Provided data START

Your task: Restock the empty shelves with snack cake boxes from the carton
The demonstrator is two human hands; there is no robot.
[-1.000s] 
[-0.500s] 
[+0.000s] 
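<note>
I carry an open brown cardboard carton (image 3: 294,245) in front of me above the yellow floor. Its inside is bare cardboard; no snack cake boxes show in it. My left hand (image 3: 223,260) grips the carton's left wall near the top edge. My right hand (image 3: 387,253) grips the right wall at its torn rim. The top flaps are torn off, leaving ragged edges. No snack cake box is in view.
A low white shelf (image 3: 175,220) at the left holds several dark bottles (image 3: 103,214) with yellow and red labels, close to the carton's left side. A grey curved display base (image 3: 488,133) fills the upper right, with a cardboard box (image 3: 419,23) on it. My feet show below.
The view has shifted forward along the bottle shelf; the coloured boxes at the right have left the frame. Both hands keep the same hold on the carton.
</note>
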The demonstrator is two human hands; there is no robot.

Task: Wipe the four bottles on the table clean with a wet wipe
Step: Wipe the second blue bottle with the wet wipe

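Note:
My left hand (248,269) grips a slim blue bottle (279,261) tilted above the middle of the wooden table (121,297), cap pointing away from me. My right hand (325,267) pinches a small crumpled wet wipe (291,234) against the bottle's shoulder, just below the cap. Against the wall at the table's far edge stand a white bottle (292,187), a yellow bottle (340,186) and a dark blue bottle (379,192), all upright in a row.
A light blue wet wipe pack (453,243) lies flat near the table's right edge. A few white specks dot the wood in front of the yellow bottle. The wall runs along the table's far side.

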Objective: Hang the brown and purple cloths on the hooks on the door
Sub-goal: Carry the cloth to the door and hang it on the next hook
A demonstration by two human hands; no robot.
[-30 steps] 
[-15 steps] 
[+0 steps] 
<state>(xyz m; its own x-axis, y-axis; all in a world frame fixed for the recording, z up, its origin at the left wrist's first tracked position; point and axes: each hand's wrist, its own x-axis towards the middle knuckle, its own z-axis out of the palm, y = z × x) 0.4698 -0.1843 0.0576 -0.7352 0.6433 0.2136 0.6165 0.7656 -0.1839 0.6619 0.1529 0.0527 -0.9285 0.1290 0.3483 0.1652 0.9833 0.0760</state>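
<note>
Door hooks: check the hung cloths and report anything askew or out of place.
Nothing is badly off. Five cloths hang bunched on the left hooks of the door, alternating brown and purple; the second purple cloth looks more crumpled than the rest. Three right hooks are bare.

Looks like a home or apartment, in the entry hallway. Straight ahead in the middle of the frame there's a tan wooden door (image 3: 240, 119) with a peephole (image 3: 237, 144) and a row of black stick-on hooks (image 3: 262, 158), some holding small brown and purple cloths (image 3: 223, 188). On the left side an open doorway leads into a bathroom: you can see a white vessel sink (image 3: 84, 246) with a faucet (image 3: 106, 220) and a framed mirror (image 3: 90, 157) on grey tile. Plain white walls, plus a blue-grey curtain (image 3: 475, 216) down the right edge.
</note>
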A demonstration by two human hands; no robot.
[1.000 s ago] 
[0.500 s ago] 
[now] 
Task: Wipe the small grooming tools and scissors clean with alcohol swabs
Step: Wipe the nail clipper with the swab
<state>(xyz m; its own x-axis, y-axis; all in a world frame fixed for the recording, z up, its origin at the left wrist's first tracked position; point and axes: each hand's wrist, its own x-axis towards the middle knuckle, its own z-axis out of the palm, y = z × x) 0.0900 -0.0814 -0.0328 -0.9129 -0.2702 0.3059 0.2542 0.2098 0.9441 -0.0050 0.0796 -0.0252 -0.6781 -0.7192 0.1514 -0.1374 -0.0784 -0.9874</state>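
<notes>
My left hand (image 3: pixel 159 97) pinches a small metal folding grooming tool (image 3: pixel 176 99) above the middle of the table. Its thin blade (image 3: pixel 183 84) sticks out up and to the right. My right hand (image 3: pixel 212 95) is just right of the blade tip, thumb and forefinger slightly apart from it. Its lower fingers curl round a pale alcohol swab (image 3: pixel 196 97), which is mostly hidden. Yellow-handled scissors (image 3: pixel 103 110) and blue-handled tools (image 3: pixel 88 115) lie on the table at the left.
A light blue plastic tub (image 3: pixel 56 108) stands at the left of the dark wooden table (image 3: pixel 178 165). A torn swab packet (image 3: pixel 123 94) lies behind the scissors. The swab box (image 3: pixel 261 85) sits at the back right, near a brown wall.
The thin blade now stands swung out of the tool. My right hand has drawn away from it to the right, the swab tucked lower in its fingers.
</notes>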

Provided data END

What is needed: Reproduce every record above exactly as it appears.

Completed exercise:
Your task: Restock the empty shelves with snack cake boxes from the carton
The demonstrator is two human hands; there is no robot.
[-1.000s] 
[-0.500s] 
[+0.000s] 
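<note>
I carry an open brown cardboard carton (image 3: 294,245) in front of me above the yellow floor. Its inside is bare cardboard; no snack cake boxes show in it. My left hand (image 3: 223,260) grips the carton's left wall near the top edge. My right hand (image 3: 387,253) grips the right wall at its torn rim. The top flaps are torn off, leaving ragged edges. No snack cake box is in view.
A low white shelf (image 3: 175,220) at the left holds several dark bottles (image 3: 103,214) with yellow and red labels, close to the carton's left side. A grey curved display base (image 3: 488,133) fills the upper right, with a cardboard box (image 3: 419,23) on it. My feet show below.
The view has shifted forward along the bottle shelf; the coloured boxes at the right have left the frame. Both hands keep the same hold on the carton.
</note>
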The demonstrator is two human hands; there is no robot.

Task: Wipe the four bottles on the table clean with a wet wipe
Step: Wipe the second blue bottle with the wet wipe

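Note:
My left hand (248,269) grips a slim blue bottle (279,261) tilted above the middle of the wooden table (121,297), cap pointing away from me. My right hand (325,267) pinches a small crumpled wet wipe (291,234) against the bottle's shoulder, just below the cap. Against the wall at the table's far edge stand a white bottle (292,187), a yellow bottle (340,186) and a dark blue bottle (379,192), all upright in a row.
A light blue wet wipe pack (453,243) lies flat near the table's right edge. A few white specks dot the wood in front of the yellow bottle. The wall runs along the table's far side.
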
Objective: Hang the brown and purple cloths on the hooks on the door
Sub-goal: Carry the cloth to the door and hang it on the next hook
A demonstration by two human hands; no robot.
[-30 steps] 
[-15 steps] 
[+0 steps] 
<state>(xyz m; its own x-axis, y-axis; all in a world frame fixed for the recording, z up, its origin at the left wrist's first tracked position; point and axes: each hand's wrist, its own x-axis towards the middle knuckle, its own z-axis out of the palm, y = z × x) 0.4698 -0.1843 0.0576 -0.7352 0.6433 0.2136 0.6165 0.7656 -0.1839 0.6619 0.1529 0.0527 -0.9285 0.1290 0.3483 0.1652 0.9833 0.0760</state>
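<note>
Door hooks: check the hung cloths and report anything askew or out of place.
Nothing is badly off. Five cloths hang bunched on the left hooks of the door, alternating brown and purple; the second purple cloth looks more crumpled than the rest. Three right hooks are bare.

Looks like a home or apartment, in the entry hallway. Straight ahead in the middle of the frame there's a tan wooden door (image 3: 240, 119) with a peephole (image 3: 237, 144) and a row of black stick-on hooks (image 3: 262, 158), some holding small brown and purple cloths (image 3: 223, 188). On the left side an open doorway leads into a bathroom: you can see a white vessel sink (image 3: 84, 246) with a faucet (image 3: 106, 220) and a framed mirror (image 3: 90, 157) on grey tile. Plain white walls, plus a blue-grey curtain (image 3: 475, 216) down the right edge.
</note>
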A demonstration by two human hands; no robot.
[1.000 s ago] 
[0.500 s ago] 
[now] 
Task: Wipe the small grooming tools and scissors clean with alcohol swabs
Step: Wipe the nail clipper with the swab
<state>(xyz m; its own x-axis, y-axis; all in a world frame fixed for the recording, z up, its origin at the left wrist's first tracked position; point and axes: each hand's wrist, its own x-axis towards the middle knuckle, its own z-axis out of the palm, y = z × x) 0.0900 -0.0814 -0.0328 -0.9129 -0.2702 0.3059 0.2542 0.2098 0.9441 -0.0050 0.0796 -0.0252 -0.6781 -0.7192 0.1514 -0.1374 -0.0784 -0.9874</state>
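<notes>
My left hand (image 3: pixel 159 97) pinches a small metal folding grooming tool (image 3: pixel 176 99) above the middle of the table. Its thin blade (image 3: pixel 183 84) sticks out up and to the right. My right hand (image 3: pixel 212 95) is just right of the blade tip, thumb and forefinger slightly apart from it. Its lower fingers curl round a pale alcohol swab (image 3: pixel 196 97), which is mostly hidden. Yellow-handled scissors (image 3: pixel 103 110) and blue-handled tools (image 3: pixel 88 115) lie on the table at the left.
A light blue plastic tub (image 3: pixel 56 108) stands at the left of the dark wooden table (image 3: pixel 178 165). A torn swab packet (image 3: pixel 123 94) lies behind the scissors. The swab box (image 3: pixel 261 85) sits at the back right, near a brown wall.
The thin blade now stands swung out of the tool. My right hand has drawn away from it to the right, the swab tucked lower in its fingers.
</notes>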

No more output is given for this exercise.